Task to carry out - Pictures are to be skipped. Retype exactly the lines from the top of the material through the one with "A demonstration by", and only those.

== Segment start ==

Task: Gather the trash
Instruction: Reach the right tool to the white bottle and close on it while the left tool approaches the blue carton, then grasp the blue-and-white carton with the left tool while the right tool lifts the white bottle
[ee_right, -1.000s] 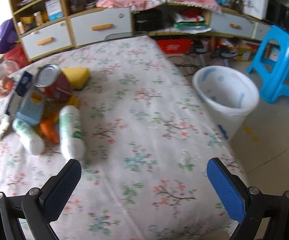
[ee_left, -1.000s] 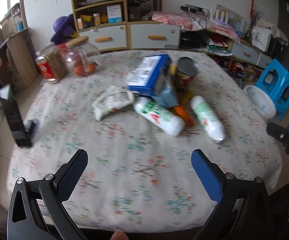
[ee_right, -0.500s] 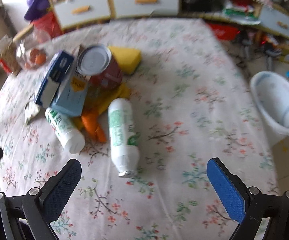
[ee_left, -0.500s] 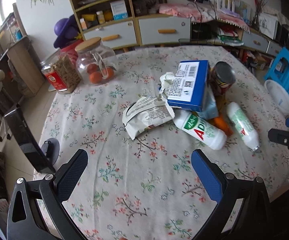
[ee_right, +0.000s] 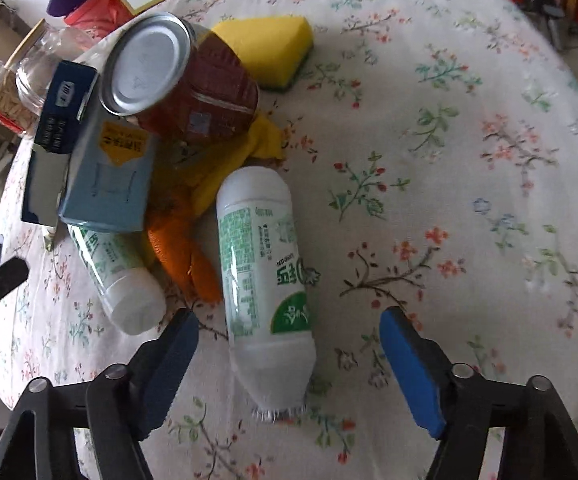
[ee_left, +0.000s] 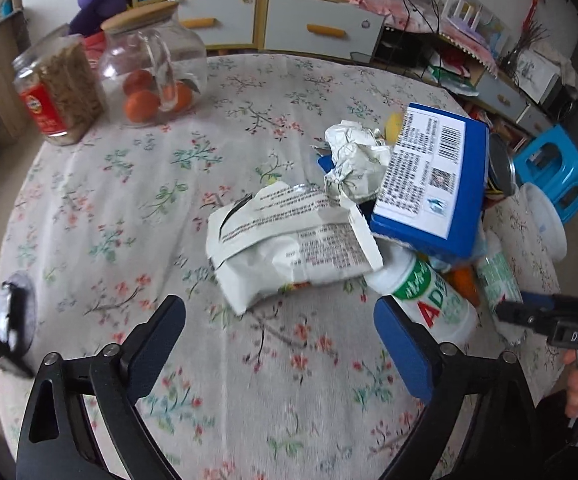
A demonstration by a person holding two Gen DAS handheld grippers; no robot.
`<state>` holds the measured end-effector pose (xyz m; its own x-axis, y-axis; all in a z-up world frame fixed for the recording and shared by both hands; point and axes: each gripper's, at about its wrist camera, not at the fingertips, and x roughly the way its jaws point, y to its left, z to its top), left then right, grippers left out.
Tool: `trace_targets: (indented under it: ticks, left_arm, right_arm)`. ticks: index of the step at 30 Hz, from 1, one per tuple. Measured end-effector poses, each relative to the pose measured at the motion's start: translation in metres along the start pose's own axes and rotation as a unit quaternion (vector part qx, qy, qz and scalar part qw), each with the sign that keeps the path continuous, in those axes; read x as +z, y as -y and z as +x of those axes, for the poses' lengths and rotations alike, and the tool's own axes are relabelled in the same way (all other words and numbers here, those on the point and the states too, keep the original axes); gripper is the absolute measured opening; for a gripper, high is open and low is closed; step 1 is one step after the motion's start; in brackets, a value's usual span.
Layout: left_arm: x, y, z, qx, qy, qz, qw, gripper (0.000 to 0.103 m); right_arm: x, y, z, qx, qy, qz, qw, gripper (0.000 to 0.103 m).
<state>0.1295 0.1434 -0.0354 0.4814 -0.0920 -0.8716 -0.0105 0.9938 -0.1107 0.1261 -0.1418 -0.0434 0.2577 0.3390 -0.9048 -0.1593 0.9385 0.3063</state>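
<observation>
1. Left gripper [ee_left: 279, 322]: jaws apart and closing, nothing between them, just short of the white snack bag [ee_left: 289, 240].
2. Right gripper [ee_right: 289, 346]: jaws closing, astride the lying white yogurt bottle [ee_right: 267, 272], pads not touching it.

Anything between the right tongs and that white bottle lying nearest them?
Nothing visible. The bottle lies on bare cloth with its lower end already between the closing right tongs, pads not yet touching. The orange peel lies against its left side, and the second bottle lies beyond that.
</observation>
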Motion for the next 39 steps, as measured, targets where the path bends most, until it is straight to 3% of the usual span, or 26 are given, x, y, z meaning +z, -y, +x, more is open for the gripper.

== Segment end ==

Response below -
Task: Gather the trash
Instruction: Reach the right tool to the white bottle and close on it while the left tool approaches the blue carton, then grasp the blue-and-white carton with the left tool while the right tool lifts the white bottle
[ee_right, -1.000s] 
[ee_left, -1.000s] 
[ee_right, -0.500s] 
[ee_left, -0.500s] 
[ee_right, +0.000s] 
[ee_left, +0.000s] 
A demonstration by a person holding two Gen DAS handheld grippers; no robot.

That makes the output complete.